Only a number is wanted: how many lines in these records contain the word "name"?

[Collected data entries]

···

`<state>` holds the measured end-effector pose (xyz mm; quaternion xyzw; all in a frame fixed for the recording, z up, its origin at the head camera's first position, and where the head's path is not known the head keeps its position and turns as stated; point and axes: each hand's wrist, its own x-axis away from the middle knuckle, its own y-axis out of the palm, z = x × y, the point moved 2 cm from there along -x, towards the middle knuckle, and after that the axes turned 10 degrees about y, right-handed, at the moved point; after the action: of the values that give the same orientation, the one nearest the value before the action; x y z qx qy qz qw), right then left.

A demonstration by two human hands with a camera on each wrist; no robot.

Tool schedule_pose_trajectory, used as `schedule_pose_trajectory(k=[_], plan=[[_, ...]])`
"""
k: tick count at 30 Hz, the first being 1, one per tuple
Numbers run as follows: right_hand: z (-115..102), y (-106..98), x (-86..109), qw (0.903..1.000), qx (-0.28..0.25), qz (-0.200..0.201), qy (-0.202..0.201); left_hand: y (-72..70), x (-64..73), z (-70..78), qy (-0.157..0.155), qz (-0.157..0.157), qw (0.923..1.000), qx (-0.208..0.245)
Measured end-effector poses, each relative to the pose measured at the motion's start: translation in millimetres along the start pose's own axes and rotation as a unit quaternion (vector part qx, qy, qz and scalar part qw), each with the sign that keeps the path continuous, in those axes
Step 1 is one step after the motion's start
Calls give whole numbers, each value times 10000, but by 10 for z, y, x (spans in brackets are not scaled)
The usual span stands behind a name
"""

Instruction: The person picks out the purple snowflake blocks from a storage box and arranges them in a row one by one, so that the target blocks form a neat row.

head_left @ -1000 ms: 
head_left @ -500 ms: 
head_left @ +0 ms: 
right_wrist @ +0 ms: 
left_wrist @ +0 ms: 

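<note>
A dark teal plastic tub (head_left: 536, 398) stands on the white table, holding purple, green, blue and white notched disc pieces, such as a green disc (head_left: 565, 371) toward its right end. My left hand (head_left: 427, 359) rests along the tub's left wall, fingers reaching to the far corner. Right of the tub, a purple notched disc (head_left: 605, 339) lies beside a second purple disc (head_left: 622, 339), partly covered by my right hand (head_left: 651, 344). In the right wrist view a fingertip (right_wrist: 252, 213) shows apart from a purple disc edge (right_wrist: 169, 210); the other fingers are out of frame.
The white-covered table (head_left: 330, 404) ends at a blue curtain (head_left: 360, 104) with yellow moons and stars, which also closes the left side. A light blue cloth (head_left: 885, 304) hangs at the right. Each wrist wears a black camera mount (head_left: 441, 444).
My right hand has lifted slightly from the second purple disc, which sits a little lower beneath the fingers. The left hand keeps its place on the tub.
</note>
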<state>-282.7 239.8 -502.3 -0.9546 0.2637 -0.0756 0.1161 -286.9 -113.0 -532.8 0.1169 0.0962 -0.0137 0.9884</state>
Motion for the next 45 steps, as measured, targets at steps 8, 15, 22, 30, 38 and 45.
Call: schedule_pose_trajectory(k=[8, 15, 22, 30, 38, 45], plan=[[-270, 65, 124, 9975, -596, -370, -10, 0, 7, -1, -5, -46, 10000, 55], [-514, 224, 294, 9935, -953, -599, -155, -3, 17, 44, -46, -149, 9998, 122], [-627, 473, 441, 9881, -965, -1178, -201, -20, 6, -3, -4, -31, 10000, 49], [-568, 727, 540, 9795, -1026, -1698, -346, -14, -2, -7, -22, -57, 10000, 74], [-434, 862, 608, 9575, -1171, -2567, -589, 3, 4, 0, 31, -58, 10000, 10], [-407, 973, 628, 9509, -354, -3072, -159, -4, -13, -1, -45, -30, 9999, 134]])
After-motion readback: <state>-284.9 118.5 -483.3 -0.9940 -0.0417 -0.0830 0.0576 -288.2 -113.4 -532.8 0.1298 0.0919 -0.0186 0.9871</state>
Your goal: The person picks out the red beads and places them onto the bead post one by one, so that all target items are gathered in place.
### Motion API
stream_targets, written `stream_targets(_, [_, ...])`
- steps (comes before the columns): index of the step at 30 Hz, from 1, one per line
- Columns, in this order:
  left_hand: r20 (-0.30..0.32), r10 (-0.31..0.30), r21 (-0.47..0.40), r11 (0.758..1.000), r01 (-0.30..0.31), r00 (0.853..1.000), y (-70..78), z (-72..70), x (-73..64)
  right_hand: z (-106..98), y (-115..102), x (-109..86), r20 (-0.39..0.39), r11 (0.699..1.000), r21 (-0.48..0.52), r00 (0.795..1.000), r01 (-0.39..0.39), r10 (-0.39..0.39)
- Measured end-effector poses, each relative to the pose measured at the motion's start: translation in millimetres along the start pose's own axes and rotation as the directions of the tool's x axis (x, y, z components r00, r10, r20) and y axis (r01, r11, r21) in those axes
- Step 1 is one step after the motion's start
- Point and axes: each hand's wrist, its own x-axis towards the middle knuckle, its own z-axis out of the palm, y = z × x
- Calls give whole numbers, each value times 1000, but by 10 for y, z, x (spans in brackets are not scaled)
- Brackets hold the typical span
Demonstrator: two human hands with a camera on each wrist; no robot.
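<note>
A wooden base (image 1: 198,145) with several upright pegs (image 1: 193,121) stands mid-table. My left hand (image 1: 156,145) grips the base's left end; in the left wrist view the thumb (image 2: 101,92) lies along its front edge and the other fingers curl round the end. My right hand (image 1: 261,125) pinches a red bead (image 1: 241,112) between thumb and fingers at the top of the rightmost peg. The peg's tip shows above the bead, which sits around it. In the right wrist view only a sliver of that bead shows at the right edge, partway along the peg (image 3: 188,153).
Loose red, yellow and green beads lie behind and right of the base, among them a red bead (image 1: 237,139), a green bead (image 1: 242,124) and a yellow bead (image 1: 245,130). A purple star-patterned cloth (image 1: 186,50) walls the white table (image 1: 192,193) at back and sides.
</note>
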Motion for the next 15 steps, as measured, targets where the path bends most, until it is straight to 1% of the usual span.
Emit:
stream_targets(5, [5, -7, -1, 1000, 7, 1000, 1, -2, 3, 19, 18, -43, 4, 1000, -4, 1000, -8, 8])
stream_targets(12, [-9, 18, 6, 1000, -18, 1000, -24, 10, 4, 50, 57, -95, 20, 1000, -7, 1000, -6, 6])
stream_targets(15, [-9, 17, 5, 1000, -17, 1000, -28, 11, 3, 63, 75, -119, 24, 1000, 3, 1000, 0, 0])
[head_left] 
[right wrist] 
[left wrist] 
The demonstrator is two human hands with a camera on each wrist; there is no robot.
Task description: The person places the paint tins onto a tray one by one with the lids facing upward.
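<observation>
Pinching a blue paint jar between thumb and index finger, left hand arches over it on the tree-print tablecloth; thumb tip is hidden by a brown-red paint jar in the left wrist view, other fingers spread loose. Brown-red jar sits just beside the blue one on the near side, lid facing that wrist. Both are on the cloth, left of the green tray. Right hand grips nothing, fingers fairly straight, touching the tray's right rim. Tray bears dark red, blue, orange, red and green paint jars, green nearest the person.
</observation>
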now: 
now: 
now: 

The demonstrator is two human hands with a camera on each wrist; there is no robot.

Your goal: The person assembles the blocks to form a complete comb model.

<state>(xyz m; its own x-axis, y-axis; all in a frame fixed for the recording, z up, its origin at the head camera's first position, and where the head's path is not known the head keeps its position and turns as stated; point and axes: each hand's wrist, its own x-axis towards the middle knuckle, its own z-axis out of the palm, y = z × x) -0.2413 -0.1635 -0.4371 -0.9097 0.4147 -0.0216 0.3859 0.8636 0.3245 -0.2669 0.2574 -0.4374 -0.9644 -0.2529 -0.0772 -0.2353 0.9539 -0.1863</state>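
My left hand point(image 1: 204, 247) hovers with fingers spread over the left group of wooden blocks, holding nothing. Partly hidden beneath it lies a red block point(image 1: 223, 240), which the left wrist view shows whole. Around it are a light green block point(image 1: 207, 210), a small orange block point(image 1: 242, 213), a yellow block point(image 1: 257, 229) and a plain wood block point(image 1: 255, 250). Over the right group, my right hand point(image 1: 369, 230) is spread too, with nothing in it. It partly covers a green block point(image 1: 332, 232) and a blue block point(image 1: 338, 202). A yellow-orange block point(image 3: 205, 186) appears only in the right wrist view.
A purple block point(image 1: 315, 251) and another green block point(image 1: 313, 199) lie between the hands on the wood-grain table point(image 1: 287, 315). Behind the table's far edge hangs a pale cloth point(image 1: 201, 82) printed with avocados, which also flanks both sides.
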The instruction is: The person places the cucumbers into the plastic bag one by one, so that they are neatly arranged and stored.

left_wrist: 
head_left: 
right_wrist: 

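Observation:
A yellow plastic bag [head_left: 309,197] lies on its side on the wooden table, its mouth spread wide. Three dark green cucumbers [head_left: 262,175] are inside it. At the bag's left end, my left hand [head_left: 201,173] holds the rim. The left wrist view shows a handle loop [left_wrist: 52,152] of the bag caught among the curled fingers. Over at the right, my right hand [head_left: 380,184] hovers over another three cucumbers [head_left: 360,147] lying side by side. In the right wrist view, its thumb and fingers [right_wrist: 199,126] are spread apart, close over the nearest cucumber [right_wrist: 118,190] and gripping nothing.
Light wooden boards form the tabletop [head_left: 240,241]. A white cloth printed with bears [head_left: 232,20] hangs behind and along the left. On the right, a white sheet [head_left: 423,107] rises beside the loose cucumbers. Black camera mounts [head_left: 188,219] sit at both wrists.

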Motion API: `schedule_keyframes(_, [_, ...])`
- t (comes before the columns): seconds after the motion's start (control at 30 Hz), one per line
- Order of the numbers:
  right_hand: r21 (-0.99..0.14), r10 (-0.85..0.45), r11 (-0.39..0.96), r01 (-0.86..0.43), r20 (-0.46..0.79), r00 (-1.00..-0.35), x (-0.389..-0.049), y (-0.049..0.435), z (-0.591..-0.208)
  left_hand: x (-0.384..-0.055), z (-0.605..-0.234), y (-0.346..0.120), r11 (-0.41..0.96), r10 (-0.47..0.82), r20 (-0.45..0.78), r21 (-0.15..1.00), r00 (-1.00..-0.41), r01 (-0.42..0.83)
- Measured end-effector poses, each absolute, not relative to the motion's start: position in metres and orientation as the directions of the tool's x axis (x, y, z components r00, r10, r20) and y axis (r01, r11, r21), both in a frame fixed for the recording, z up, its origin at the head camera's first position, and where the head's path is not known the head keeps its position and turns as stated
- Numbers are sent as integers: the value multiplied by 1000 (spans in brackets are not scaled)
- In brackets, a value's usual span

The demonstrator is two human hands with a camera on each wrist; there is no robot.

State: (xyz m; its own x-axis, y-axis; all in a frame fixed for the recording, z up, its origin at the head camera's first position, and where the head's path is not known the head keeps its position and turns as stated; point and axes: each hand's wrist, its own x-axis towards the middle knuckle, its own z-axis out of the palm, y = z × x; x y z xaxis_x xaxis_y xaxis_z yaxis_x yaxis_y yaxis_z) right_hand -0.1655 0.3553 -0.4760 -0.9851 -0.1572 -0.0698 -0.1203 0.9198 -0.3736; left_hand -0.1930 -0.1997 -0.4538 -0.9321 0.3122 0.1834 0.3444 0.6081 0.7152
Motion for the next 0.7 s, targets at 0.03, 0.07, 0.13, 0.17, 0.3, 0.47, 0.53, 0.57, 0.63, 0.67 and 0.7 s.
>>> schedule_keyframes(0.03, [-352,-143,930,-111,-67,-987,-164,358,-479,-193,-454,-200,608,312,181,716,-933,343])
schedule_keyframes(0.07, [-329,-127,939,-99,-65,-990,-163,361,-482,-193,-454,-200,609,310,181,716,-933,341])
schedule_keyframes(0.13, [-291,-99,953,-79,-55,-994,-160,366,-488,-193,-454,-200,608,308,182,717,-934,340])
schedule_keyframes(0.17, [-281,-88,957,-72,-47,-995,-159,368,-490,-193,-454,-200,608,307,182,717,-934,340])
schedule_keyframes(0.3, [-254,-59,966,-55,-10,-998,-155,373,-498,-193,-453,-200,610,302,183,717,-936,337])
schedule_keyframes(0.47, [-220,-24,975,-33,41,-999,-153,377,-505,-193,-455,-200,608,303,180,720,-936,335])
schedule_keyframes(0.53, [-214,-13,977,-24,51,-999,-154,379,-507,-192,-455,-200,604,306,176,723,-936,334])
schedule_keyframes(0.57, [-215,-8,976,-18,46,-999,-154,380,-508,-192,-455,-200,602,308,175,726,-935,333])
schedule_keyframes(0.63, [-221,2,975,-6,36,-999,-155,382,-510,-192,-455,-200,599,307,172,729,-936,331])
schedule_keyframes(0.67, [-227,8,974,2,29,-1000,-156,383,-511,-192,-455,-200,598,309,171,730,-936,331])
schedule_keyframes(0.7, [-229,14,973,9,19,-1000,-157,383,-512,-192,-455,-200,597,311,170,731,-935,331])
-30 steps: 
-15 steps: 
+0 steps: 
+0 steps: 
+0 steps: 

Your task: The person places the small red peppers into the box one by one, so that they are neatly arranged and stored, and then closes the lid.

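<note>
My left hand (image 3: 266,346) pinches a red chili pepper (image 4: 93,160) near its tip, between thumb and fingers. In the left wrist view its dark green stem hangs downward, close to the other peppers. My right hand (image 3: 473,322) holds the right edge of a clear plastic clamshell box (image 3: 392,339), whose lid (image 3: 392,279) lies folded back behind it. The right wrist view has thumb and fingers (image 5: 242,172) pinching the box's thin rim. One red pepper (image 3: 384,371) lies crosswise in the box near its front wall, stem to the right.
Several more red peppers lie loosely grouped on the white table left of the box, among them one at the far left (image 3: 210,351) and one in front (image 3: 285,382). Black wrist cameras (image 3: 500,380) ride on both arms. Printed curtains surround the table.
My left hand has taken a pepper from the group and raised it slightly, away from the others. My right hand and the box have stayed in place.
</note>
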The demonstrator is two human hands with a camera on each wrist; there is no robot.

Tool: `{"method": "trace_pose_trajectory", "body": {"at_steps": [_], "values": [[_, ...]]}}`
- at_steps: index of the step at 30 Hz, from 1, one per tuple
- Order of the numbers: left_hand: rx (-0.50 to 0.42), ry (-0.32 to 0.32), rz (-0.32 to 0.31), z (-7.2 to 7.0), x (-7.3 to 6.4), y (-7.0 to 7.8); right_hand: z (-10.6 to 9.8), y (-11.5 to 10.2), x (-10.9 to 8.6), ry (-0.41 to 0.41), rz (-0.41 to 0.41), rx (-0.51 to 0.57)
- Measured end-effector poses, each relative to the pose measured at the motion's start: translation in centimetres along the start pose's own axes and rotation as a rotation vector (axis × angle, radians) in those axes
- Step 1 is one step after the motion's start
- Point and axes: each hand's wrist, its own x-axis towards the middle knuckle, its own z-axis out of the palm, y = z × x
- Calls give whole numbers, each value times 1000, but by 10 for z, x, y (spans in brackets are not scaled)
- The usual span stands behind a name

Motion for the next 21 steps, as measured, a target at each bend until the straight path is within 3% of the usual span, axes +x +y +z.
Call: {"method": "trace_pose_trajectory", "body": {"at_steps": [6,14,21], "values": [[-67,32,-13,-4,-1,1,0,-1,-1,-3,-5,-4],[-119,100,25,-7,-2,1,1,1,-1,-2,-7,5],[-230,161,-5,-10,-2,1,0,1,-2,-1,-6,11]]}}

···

Response:
2